The anger. The need for retaliation against those who wronged us. And then the conscience. Blind vengeance is an empty gesture with no knowledge of the exact culprits. Even if I do know their collective identity, what would revenge effect besides more sadness? Perhaps it is the need to walk up to the thieves to tell them that I forgive and forget. But they are now a part of the amorphous past, which increasingly blurs the farther we hurtle into the future. How does one forgive such a past? Whom does one forgive? My guess is that my family waits to release ourselves with the epiphany that Hosseini’s hero craved. The moment when the internal messiah arrives bearing a jeweled scepter that banishes all remorse and hindsight. Such an absolution will not arrive without the work and introspection required. The fanfare is unnecessary — it will be more than sufficient for the pain to leave quietly one day, losing all of its immediate meaning, “packing up, and slipping away unannounced in the middle of the night.”

***

As I get along in adulthood, the longing to acknowledge and appreciate my parents’ past may explain my renewed interest in the culture and ways of my ancestors. My language and culture have always been second nature to me. Now, I want to know it more. I want to wear a sari well in under five minutes, to cook South Indian dishes without looking at a book of recipes, and to know the difference between Thuvaram Parupu and Ulutham Parupu. I want to know who my ancestors were and how they lived, take care of my parents, watch out even more for my nieces, and invoke a sense of self and pride in any future children as my parents did in me. When these efforts bring joy, where is there room for the often blinding pain remembering what we lost?
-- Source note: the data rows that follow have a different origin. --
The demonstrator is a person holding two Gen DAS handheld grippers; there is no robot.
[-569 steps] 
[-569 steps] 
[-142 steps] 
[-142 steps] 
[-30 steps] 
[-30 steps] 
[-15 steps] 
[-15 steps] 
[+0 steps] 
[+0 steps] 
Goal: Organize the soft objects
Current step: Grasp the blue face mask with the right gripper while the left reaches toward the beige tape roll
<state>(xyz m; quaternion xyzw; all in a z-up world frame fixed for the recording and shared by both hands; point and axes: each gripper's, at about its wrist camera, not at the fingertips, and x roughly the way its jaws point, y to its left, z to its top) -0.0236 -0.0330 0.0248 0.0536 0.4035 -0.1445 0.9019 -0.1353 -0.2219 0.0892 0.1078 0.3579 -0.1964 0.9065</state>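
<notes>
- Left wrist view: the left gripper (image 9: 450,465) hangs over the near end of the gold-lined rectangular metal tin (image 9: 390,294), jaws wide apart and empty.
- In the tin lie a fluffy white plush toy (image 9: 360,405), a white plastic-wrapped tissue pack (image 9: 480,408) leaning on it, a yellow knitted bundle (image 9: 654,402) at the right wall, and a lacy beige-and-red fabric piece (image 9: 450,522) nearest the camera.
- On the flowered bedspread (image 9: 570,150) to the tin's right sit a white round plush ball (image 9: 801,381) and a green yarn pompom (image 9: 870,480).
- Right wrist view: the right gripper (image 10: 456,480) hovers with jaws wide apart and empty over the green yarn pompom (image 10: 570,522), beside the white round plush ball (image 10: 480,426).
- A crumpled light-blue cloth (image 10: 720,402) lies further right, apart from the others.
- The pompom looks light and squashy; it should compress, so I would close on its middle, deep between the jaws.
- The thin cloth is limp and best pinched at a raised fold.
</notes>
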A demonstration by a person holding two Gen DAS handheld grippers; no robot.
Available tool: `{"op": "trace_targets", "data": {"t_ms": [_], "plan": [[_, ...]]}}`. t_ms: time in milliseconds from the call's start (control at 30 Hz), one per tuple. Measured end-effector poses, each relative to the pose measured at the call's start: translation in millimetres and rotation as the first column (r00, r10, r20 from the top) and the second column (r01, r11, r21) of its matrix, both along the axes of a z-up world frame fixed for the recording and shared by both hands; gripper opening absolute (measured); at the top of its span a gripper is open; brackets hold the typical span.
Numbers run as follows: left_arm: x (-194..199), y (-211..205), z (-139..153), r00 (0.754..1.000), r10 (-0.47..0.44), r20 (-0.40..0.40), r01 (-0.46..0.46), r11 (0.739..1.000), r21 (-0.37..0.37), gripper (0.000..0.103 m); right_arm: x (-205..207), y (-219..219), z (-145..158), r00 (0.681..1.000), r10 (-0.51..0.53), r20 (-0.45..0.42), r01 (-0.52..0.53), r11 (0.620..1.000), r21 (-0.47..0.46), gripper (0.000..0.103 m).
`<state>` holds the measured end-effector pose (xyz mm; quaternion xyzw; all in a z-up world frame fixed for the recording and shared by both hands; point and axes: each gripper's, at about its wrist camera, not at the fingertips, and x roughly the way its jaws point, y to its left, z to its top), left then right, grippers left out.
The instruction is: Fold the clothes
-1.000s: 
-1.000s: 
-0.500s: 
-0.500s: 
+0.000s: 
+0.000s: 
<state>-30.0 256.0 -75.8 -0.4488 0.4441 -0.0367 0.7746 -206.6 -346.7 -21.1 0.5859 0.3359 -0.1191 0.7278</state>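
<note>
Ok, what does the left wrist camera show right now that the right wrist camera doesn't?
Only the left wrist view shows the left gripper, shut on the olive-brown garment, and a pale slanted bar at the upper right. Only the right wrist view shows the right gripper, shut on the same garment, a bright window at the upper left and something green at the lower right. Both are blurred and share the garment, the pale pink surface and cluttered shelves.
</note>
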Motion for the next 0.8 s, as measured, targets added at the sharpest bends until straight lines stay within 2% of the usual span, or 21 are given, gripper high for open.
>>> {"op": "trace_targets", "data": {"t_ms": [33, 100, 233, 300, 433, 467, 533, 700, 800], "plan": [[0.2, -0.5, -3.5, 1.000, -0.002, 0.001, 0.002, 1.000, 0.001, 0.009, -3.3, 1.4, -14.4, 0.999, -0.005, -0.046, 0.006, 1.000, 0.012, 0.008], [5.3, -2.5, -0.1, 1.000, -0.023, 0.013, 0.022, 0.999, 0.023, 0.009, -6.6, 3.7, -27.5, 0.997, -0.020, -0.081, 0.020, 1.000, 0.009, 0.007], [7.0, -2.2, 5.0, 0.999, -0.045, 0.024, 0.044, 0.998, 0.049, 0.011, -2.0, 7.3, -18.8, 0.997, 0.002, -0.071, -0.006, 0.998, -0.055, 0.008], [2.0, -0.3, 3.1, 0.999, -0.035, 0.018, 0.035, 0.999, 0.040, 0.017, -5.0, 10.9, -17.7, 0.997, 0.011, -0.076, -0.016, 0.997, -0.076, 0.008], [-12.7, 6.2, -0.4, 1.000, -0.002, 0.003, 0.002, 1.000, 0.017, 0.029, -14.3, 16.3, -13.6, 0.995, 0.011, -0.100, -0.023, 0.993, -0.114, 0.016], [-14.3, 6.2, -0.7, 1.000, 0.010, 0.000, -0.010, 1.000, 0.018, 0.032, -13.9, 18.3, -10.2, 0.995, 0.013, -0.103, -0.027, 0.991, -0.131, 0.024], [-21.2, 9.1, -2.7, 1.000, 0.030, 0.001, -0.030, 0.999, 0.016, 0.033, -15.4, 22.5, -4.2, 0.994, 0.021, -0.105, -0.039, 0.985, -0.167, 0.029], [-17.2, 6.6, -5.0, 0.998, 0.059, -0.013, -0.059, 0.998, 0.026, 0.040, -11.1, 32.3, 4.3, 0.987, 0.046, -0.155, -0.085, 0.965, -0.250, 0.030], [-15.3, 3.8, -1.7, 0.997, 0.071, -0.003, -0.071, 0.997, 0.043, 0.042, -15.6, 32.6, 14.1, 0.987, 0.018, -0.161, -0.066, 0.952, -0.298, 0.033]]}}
I can’t help but smile at myself. Old enough to realize that one cannot dissipate despondency at the flick of a switch, the loss will continue to affect me as it does people much older and wiser than my years. It is in me. Is it a part of me? What role will it play in my future, how big of one and when? I do not know. Until then, I continue along the path known best, trying to keep in mind that the obstacles are my life. Even the parts where the fingers of my right hand splay awkwardly and struggle to hold the frontal folds of that utterly feminine ensemble known as a sari. Whether the bumps make a better person or not is in the details.